Over the summer, four SGA members who formed the constitutional review committee met once weekly and worked to make changes to the SGA constitution.
Nick Santulli, sitting president of SGA and senior political science major, chaired the constitutional review committee.
“We’re really excited that all the amendments are finally up for a vote,” Santulli said. “We’re really happy with the revisions we’ve attempted to make. We’re actually making substantive structural changes that haven’t been made in a while.”
Smaller changes are generally made every year, but do not usually change the way that SGA operates overall. This year, a need for underlying changes presented itself.
Along with Santulli, senators Callie Struby, junior political science and sociology double major, and Amulya Deva, junior finance and business and analytics technology major and SGA president-elect, also headed the constitutional review committee.
“Based on timeliness alone, it’s been so long since something like this was done that a lot of the things that are in [the constitution] are not going to be relevant anymore,” Struby said. “There’s things in the constitution that SGA in the past hadn’t used in 10 years, which is just unnecessary. It’s a lot more relevant for us because last semester we had a whole issue with Greek Council, and it became this kind of thing where no one really knew what the rules were.”
Some of the most important revisions to the constitution were concerned with the judicial chair, the student activity fee and the demerit system.
“We’re going to have a judiciary, so we’ll actually have a third branch of government,” Santulli said. “We’re trying to establish an independent judiciary that will be called “˜council review’ and be composed of conduct panel members plus SGA’s faculty advisors. Whenever a potential violation of the constitution is discussed and it can’t be resolved internally, that body will help hash out whether the constitution was violated and, if so, what steps should be taken next. It will be able to overturn any action that SGA takes.”
Santulli also explained the importance of updating the constitution in terms of the student activity fee.
“There’s a section on the student activity fee, and that was meant to protect USOs [university sponsored organizations],” Santulli said. “As a funding body, we fund multiple organizations all the time and the really big USOs, those are integral to the way we live our life on this campus. Defunding them or not giving them their full budget is a really huge decision, and we wanted to provide some context for that.”
Deva elaborated on some of these changes.
“We want to have an ethics side of things, so we implemented a judicial chair, and that goes along with the demerit system, which is a system to keep senators accountable,” Deva said. “There had to be some definite consequence for people who violated things like the dress code or just basic things like respecting another senator. Depending on what you do, you get a certain number of demerits. If you get a certain number of demerits within a semester, you are up for impeachment. Again, this impeachment is voted on by the senators.”
Senator Juan Luevanos, sophomore international business and finance major, was part of the constitutional committee over the summer, and assumed an advisory position during the fall.

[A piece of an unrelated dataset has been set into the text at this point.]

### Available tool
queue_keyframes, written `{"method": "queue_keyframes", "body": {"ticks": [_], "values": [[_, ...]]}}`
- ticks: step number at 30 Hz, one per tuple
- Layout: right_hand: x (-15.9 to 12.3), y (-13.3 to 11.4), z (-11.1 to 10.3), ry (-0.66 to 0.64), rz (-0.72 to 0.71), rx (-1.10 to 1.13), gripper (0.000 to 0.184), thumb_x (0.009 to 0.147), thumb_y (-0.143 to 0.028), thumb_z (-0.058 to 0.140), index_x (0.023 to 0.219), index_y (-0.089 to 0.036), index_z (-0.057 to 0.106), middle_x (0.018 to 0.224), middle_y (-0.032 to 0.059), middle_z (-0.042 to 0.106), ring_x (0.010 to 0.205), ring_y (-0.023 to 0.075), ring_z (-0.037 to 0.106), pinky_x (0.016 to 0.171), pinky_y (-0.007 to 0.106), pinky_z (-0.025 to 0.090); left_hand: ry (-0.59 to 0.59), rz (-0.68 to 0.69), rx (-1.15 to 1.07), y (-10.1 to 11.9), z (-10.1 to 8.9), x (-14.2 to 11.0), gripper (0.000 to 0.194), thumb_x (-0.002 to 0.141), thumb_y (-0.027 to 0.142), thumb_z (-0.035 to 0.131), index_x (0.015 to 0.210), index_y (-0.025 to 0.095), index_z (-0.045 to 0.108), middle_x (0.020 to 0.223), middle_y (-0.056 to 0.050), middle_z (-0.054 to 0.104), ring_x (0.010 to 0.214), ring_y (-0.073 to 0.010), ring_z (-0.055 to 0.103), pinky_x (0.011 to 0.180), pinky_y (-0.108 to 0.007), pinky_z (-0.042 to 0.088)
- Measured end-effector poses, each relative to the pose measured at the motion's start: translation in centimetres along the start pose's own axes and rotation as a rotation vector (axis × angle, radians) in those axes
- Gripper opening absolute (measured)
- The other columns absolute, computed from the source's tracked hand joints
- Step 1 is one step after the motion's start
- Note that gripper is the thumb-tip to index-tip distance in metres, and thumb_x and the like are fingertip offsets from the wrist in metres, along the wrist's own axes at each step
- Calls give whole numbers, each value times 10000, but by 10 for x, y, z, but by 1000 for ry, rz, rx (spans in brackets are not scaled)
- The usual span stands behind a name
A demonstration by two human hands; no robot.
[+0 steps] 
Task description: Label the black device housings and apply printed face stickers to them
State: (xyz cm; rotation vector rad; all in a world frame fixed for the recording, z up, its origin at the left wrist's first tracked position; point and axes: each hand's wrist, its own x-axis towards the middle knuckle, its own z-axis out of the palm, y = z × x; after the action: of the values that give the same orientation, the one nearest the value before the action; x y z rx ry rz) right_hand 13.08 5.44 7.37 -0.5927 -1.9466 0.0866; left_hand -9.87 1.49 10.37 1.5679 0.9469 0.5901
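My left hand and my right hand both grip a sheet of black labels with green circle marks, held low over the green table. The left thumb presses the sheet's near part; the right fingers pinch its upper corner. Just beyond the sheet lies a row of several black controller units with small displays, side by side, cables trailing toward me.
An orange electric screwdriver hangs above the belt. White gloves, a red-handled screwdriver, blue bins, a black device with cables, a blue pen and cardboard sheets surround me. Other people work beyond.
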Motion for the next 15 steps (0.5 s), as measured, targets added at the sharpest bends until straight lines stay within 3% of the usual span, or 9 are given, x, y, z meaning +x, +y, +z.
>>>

He explained why the constitutional changes that have been made are relevant to the student body.
“The constitutional changes should matter to the student body due to the fact that these changes not only impact how their representatives act on their behalf, but also how future SGAs will function,” Luevanos wrote in an email interview. “The senate had the student body in mind during the arduous task of revising the constitution and it was a product of intense negotiations. Many senators provided substantial feedback and we addressed the problems we, as well as previous SGAs, faced.”

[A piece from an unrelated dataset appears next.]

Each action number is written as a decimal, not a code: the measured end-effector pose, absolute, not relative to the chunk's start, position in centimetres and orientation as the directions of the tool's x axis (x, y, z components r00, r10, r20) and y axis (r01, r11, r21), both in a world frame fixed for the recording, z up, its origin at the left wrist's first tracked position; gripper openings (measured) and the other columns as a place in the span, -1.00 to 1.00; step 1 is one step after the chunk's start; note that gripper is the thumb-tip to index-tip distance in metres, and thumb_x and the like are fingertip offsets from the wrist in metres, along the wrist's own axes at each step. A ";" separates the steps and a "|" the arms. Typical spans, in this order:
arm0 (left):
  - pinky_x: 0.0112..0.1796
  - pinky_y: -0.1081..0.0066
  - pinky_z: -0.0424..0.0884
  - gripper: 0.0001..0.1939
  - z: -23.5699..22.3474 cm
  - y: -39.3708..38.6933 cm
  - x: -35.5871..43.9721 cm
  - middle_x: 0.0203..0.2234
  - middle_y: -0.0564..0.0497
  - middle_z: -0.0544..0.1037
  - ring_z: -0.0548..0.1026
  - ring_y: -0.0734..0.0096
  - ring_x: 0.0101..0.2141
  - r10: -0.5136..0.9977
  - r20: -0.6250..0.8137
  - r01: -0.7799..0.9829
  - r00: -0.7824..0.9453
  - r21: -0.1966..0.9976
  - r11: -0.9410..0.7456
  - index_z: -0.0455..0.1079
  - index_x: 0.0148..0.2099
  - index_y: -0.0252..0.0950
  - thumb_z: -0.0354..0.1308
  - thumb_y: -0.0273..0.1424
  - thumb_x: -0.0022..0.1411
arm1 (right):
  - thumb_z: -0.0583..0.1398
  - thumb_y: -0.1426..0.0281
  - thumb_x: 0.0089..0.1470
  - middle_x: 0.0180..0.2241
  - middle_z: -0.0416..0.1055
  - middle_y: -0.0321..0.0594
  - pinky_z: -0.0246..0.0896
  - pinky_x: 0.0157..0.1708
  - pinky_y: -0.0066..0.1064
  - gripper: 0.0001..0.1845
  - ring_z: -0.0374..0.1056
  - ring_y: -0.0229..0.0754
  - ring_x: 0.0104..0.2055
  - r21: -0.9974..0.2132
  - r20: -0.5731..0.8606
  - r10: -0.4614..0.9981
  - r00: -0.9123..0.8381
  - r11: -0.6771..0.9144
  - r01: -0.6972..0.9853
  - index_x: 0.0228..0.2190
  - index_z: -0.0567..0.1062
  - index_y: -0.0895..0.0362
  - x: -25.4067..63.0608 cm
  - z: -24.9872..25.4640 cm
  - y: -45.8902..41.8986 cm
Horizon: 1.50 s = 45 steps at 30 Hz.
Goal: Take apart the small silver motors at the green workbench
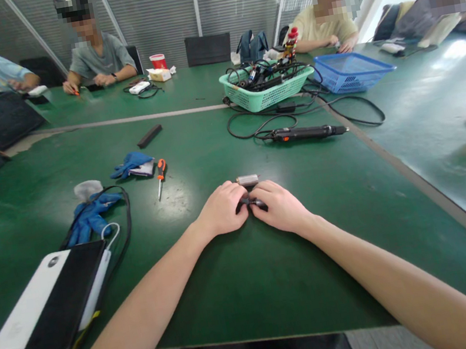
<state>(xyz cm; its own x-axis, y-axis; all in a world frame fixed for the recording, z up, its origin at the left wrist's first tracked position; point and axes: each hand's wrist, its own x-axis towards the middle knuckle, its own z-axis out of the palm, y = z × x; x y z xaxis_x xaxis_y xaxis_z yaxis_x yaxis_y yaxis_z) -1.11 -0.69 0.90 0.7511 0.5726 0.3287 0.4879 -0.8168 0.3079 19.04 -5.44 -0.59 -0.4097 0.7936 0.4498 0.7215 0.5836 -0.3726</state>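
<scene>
Both hands meet low over the green table [252, 290], near its middle. My left hand [223, 209] is closed around one end of a small black part [245, 201]. The fingers of my right hand [281, 205] are closed on its other end. Most of the part lies hidden under the fingers, so its kind cannot be made out. Just beyond the fingertips lies a small silver cylinder [247, 180] on its side, resembling a small motor.
An orange-handled screwdriver [161, 171], blue gloves [94, 215] and a black-and-white power bank [44, 304] lie left. A black electric screwdriver [309, 132] lies ahead right, before a green basket [265, 97] of cables and a blue basket [346, 81]. Several people sit across the table.
</scene>
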 end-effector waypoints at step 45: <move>-0.13 0.18 0.41 -0.93 1.0 -0.6 -1.1 -0.25 -0.10 0.48 0.40 0.18 -0.17 0.568 0.314 0.489 0.761 0.297 -0.820 0.30 -0.22 -0.25 0.07 -0.45 0.20 | 0.20 0.49 0.18 -0.22 0.48 -0.13 0.32 -0.02 -0.13 -0.92 0.39 -0.02 -0.12 -0.364 0.443 0.795 -0.413 0.581 0.728 -0.27 0.47 0.08 19.1 -0.9 -5.3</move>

Deva also explained why the SGA constitutional changes should matter to students.
“Not a lot of people know what SGA does, and one of the things that we do is funding for everything,” Deva said. “We represent student interests. If we are not acting in a way that would make students proud, that’s not OK. The constitution governs the way we should act and what our goals should be and who we should represent.”
The SGA constitutional revisions will go into effect in January.